## Your goal
Reproduce, please, only the lines from the first line below to the line containing "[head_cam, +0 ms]", inclusive.

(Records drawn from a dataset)

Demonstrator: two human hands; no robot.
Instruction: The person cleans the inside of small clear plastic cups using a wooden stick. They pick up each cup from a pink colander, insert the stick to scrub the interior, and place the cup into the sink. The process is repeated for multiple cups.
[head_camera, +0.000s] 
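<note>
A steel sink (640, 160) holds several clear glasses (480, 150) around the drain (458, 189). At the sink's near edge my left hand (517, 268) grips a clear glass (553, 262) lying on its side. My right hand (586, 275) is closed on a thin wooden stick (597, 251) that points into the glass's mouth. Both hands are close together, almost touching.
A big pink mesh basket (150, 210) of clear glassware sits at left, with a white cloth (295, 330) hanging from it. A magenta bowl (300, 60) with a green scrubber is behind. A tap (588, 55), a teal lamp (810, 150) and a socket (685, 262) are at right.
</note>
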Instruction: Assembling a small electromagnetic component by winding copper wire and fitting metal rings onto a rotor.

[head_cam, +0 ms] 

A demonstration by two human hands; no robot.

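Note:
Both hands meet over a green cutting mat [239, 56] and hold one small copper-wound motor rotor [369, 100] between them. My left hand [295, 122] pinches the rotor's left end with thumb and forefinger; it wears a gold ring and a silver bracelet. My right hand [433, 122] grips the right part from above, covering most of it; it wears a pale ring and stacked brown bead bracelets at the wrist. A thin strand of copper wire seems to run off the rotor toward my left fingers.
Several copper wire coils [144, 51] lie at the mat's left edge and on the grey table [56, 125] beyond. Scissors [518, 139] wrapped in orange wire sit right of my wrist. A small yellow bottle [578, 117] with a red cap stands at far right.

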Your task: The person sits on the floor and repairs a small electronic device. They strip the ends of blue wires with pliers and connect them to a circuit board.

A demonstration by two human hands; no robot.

## Solution to this exercise
Demonstrator: two human hands; no robot.
Instruction: The person cleans the inside of small clear plastic cups using a wooden stick. They pick up each cup from a pink colander, insert the stick to scrub the interior, and place the cup into the sink. The process is repeated for multiple cups.
[head_camera, +0.000s] 
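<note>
A steel sink (640, 160) holds several clear glasses (480, 150) around the drain (458, 189). At the sink's near edge my left hand (517, 268) grips a clear glass (553, 262) lying on its side. My right hand (586, 275) is closed on a thin wooden stick (597, 251) that points into the glass's mouth. Both hands are close together, almost touching.
A big pink mesh basket (150, 210) of clear glassware sits at left, with a white cloth (295, 330) hanging from it. A magenta bowl (300, 60) with a green scrubber is behind. A tap (588, 55), a teal lamp (810, 150) and a socket (685, 262) are at right.
</note>
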Instruction: Assembling a small electromagnetic component by winding copper wire and fitting metal rings onto a rotor.

[head_cam, +0 ms] 

Output for this exercise is complete.